_Action item:_ Transcribe exactly the lines that fall between the one holding "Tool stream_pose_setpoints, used" and the one holding "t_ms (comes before", inclusive, from the entries below.
========================================================================
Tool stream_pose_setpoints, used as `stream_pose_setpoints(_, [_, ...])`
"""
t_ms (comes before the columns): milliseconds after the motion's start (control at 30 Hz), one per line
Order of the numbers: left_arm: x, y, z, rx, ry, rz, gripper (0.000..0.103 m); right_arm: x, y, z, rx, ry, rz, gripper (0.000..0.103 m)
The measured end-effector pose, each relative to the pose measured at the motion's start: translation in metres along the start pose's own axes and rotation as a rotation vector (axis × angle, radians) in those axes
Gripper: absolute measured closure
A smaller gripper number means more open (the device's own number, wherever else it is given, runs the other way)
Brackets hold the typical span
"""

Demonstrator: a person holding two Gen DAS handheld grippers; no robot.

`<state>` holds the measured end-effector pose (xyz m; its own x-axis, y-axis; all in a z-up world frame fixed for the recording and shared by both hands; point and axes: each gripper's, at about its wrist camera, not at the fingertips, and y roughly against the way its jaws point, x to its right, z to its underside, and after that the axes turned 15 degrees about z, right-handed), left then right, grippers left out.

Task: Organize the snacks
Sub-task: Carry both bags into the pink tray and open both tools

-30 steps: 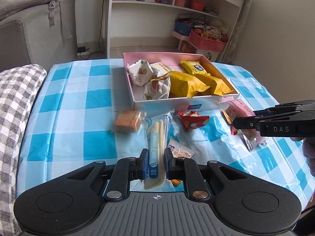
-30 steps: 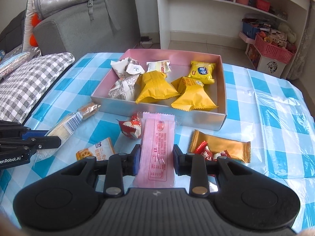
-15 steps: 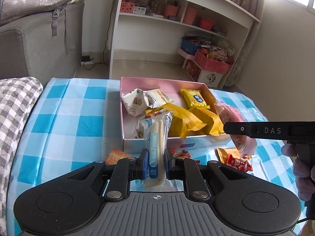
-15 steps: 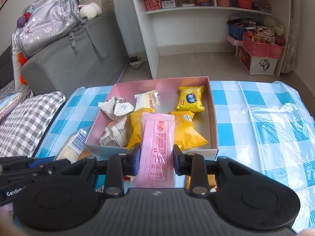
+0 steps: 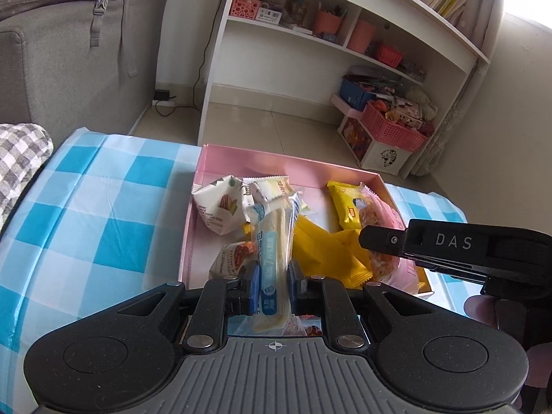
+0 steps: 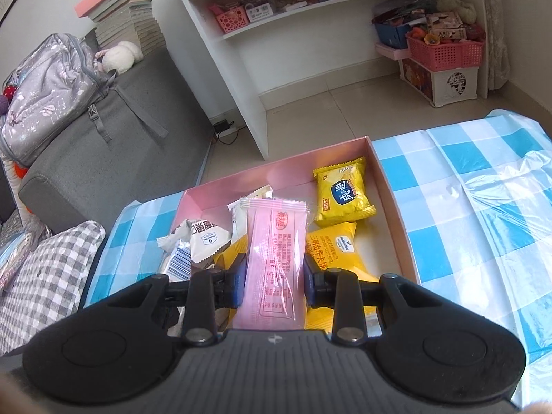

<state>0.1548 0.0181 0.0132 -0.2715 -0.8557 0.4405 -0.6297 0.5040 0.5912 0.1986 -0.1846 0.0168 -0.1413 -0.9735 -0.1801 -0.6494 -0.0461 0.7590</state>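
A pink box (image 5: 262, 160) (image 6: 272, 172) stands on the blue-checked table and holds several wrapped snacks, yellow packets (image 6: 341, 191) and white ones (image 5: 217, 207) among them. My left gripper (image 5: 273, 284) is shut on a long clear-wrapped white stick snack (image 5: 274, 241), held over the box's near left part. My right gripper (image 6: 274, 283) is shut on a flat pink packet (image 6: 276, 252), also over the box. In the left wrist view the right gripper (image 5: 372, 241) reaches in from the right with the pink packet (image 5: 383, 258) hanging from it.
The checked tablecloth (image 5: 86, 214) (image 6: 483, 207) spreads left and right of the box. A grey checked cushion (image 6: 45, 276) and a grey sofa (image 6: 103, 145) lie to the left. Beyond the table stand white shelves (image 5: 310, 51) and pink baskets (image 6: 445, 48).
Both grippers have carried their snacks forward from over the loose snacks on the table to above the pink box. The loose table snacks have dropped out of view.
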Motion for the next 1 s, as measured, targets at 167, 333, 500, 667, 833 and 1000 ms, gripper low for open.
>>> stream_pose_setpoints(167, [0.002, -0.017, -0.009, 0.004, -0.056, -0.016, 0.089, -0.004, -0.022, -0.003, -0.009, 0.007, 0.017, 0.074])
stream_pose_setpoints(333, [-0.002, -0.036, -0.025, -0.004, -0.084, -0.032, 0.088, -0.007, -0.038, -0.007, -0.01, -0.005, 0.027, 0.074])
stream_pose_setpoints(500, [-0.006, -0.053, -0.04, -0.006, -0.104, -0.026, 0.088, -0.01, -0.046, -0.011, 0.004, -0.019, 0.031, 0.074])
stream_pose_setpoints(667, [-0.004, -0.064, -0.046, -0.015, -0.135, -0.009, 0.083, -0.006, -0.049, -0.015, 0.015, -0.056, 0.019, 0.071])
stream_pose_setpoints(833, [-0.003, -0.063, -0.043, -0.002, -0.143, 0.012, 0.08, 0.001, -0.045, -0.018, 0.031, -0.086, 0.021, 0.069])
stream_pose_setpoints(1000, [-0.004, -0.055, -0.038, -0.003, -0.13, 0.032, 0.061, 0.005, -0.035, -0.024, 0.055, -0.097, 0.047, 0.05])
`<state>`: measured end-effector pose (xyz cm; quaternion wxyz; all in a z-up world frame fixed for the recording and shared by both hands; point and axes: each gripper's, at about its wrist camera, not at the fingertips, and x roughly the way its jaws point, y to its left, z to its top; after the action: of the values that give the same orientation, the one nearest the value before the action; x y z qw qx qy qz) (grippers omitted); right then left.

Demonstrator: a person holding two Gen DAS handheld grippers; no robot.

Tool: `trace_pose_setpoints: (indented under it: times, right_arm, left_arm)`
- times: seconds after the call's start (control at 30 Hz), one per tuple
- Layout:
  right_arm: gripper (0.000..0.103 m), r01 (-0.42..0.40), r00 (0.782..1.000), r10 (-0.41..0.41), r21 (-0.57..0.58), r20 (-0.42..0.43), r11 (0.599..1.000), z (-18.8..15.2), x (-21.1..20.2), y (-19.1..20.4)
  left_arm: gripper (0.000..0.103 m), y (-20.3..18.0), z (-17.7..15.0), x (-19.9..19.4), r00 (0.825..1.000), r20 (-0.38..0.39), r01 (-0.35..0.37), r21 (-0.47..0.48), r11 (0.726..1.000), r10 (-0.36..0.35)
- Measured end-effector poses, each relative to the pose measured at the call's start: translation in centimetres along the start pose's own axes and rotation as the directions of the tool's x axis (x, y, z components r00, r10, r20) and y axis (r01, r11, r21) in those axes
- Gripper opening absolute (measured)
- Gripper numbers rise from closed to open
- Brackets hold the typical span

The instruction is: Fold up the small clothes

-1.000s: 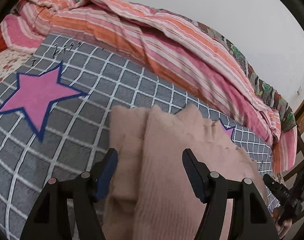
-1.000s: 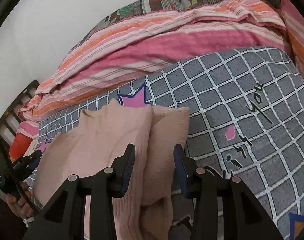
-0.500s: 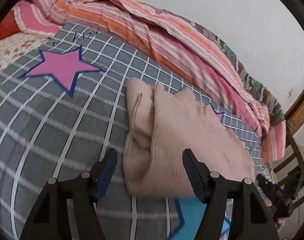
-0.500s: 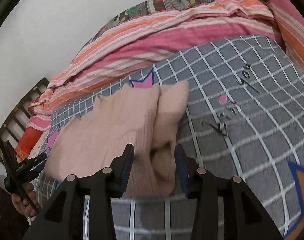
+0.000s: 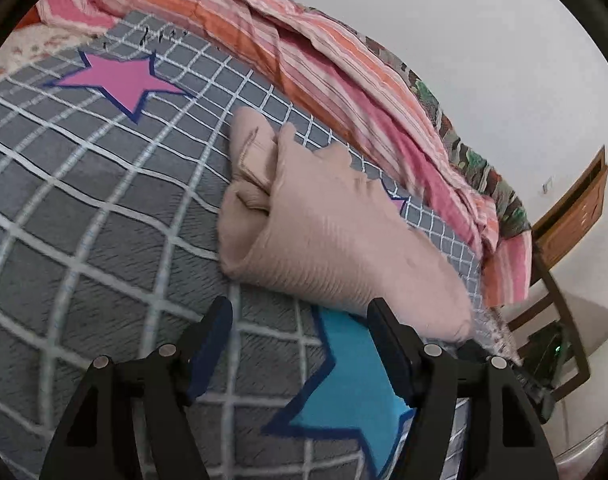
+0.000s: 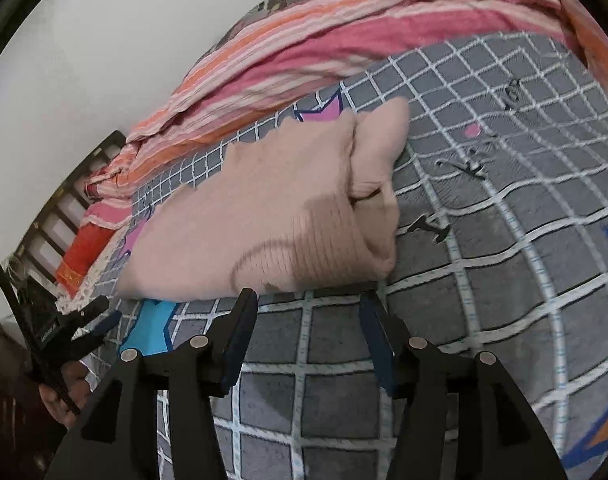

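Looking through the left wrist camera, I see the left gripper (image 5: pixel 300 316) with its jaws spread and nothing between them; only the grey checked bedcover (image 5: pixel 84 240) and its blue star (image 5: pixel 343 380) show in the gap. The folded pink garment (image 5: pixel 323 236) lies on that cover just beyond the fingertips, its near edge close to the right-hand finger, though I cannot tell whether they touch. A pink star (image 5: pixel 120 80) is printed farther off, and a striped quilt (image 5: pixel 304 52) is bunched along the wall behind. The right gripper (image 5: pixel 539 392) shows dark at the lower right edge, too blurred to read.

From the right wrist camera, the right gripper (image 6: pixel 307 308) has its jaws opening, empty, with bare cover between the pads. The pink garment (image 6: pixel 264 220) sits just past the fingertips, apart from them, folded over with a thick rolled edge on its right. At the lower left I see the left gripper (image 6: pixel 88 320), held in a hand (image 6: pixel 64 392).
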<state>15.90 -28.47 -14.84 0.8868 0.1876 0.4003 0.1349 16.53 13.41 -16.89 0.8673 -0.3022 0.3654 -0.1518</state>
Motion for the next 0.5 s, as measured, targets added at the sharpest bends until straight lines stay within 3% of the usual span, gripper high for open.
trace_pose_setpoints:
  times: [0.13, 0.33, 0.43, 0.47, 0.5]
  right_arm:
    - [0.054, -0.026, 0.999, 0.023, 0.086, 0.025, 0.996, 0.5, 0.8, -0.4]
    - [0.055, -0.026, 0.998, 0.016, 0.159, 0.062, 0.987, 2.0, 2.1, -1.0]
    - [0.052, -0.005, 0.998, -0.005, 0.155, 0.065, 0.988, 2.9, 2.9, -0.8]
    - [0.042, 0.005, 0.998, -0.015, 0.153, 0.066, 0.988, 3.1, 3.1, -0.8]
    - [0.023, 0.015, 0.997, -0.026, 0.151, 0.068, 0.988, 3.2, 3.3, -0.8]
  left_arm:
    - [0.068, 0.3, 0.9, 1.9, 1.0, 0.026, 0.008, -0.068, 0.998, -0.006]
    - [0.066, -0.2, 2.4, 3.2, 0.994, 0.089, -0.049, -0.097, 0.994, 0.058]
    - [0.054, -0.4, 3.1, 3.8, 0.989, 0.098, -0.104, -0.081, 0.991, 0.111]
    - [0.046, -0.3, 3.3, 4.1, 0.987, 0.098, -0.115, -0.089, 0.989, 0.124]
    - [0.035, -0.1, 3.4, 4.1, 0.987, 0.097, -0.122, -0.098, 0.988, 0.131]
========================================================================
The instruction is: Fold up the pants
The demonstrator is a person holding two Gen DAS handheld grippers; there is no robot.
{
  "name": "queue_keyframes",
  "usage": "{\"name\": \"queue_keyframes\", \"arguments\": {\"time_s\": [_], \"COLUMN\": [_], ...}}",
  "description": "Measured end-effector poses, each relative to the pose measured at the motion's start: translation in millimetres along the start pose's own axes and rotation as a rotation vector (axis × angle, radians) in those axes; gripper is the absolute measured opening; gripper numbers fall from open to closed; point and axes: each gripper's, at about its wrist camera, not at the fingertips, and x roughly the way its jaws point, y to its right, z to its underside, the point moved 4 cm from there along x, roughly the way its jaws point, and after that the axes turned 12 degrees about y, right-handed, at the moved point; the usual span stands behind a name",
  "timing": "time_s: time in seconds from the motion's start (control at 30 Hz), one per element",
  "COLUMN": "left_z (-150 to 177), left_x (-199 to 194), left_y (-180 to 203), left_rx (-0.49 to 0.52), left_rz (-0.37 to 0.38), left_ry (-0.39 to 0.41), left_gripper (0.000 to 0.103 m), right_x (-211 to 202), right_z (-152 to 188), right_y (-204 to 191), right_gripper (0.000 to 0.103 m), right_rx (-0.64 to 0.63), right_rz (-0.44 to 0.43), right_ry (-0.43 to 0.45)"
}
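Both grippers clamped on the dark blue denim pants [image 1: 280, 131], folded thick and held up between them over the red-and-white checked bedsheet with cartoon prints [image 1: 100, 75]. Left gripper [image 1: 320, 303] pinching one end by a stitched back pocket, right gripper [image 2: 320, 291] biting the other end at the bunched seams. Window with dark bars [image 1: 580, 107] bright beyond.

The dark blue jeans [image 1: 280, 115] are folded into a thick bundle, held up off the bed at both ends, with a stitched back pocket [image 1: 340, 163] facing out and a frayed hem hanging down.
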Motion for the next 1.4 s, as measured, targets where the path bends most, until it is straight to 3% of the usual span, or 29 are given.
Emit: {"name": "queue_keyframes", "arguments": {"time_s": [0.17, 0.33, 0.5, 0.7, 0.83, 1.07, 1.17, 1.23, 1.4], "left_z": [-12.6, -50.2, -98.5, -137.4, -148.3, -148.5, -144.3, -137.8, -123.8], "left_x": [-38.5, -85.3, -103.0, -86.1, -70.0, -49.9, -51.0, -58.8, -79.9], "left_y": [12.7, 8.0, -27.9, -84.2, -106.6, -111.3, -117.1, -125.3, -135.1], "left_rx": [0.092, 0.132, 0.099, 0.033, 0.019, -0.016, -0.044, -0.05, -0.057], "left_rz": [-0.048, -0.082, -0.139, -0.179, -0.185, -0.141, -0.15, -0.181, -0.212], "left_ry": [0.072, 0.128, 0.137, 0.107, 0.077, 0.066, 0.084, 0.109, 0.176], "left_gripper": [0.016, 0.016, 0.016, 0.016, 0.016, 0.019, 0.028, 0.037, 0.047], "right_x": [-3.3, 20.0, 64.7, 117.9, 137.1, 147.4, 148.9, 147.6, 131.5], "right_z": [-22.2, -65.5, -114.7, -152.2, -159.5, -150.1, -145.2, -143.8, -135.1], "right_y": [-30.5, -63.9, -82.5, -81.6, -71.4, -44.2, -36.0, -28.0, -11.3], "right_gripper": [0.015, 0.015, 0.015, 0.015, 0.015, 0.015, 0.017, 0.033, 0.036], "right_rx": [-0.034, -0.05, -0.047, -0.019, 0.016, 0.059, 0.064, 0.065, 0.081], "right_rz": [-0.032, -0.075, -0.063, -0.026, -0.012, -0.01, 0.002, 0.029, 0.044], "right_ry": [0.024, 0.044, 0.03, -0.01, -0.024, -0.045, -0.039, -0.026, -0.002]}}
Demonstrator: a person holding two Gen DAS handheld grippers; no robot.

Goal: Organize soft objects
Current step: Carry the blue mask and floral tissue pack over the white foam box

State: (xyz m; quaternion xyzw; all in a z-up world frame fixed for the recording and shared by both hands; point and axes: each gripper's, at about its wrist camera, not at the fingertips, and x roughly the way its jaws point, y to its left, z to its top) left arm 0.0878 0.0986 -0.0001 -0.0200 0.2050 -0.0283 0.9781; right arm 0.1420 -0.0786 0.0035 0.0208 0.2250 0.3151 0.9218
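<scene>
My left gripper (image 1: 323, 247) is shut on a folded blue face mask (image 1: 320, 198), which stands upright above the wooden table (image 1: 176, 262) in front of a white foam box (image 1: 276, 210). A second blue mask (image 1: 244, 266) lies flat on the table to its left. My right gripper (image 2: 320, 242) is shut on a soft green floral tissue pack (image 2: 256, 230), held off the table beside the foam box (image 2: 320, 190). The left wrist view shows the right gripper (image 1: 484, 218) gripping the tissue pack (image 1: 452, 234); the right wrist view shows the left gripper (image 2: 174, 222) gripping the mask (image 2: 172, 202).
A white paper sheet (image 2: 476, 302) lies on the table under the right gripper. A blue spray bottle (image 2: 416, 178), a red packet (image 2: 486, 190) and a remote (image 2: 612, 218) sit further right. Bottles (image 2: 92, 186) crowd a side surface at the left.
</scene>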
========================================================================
_Solution for this problem:_
Tool stream_pose_setpoints, used as `stream_pose_setpoints(_, [_, ...])`
"""
t_ms (comes before the columns): milliseconds after the motion's start (control at 30 Hz), one per line

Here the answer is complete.